# Instructions to follow
Lines from the one containing "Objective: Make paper" through the end of the data below are to be transcribed exactly; leave out all others.

*** Block opens ***

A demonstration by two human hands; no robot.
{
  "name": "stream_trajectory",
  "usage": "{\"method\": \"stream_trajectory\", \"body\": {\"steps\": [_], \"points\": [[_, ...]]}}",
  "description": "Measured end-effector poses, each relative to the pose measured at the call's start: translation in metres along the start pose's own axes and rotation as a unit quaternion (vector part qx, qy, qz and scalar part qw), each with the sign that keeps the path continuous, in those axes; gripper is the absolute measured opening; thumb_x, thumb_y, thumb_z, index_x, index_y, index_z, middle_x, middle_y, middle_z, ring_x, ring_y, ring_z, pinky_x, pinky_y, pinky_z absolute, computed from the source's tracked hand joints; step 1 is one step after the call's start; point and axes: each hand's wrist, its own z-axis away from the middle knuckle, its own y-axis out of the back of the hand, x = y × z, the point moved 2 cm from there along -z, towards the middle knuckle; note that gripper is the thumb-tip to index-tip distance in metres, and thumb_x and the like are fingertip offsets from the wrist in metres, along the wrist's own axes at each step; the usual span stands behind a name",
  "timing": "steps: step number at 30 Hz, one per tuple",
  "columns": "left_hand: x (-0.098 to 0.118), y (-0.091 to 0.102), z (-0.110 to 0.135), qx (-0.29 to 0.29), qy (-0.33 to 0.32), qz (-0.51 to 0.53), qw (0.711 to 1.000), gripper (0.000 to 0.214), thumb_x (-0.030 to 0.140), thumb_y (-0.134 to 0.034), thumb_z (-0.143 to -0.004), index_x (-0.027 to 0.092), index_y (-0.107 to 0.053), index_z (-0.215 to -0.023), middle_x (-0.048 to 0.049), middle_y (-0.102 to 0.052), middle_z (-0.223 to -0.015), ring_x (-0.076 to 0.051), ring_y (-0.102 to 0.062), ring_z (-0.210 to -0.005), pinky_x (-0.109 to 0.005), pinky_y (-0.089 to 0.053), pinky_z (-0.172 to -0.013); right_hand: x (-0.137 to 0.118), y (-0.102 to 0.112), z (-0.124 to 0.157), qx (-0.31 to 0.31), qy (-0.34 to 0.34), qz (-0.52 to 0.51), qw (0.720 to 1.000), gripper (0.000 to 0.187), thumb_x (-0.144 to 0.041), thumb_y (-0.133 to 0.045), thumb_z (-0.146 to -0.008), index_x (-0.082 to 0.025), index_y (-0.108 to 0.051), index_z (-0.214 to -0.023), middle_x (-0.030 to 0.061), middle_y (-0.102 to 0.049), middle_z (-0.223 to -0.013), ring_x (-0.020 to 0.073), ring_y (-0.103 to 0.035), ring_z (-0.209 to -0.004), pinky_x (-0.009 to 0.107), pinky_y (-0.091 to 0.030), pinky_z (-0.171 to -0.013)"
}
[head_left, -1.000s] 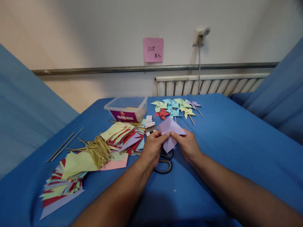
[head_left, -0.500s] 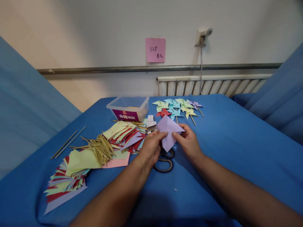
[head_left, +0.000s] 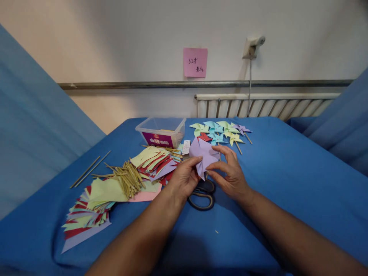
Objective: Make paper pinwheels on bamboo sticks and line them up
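Note:
A purple paper sheet [head_left: 204, 153] with slits cut in from its corners is held up over the table's middle. My left hand [head_left: 186, 176] grips its lower left part, thumb on the front face. At the right edge, my right hand [head_left: 230, 168] pinches the paper between thumb and fingers, and one corner there looks bent over. Below the paper lie black-handled scissors [head_left: 203, 201], their blades hidden by my left hand and the sheet. Behind the paper, a small white box [head_left: 186, 147] is partly covered.
Finished paper pinwheels [head_left: 216, 127] on sticks lie at the back right. A clear plastic box [head_left: 161, 137] stands behind stacked cut paper [head_left: 155, 163]. Several short sticks [head_left: 129, 182] lie on more paper sheets [head_left: 107, 191]. Two long sticks [head_left: 90, 168] rest at the left on the blue tablecloth [head_left: 281, 172].
My right hand has shifted its grip on the purple paper, fingers now spread along its right edge, and the right corner no longer sticks out. The view has turned slightly left.

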Motion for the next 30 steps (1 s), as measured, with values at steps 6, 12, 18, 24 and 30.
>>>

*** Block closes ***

# Written answer
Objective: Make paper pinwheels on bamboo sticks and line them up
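Note:
A purple paper sheet [head_left: 204, 153] with slits cut in from its corners is held up over the table's middle. My left hand [head_left: 186, 176] grips its lower left part, thumb on the front face. At the right edge, my right hand [head_left: 230, 168] pinches the paper between thumb and fingers, and one corner there looks bent over. Below the paper lie black-handled scissors [head_left: 203, 201], their blades hidden by my left hand and the sheet. Behind the paper, a small white box [head_left: 186, 147] is partly covered.
Finished paper pinwheels [head_left: 216, 127] on sticks lie at the back right. A clear plastic box [head_left: 161, 137] stands behind stacked cut paper [head_left: 155, 163]. Several short sticks [head_left: 129, 182] lie on more paper sheets [head_left: 107, 191]. Two long sticks [head_left: 90, 168] rest at the left on the blue tablecloth [head_left: 281, 172].
My right hand has shifted its grip on the purple paper, fingers now spread along its right edge, and the right corner no longer sticks out. The view has turned slightly left.
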
Motion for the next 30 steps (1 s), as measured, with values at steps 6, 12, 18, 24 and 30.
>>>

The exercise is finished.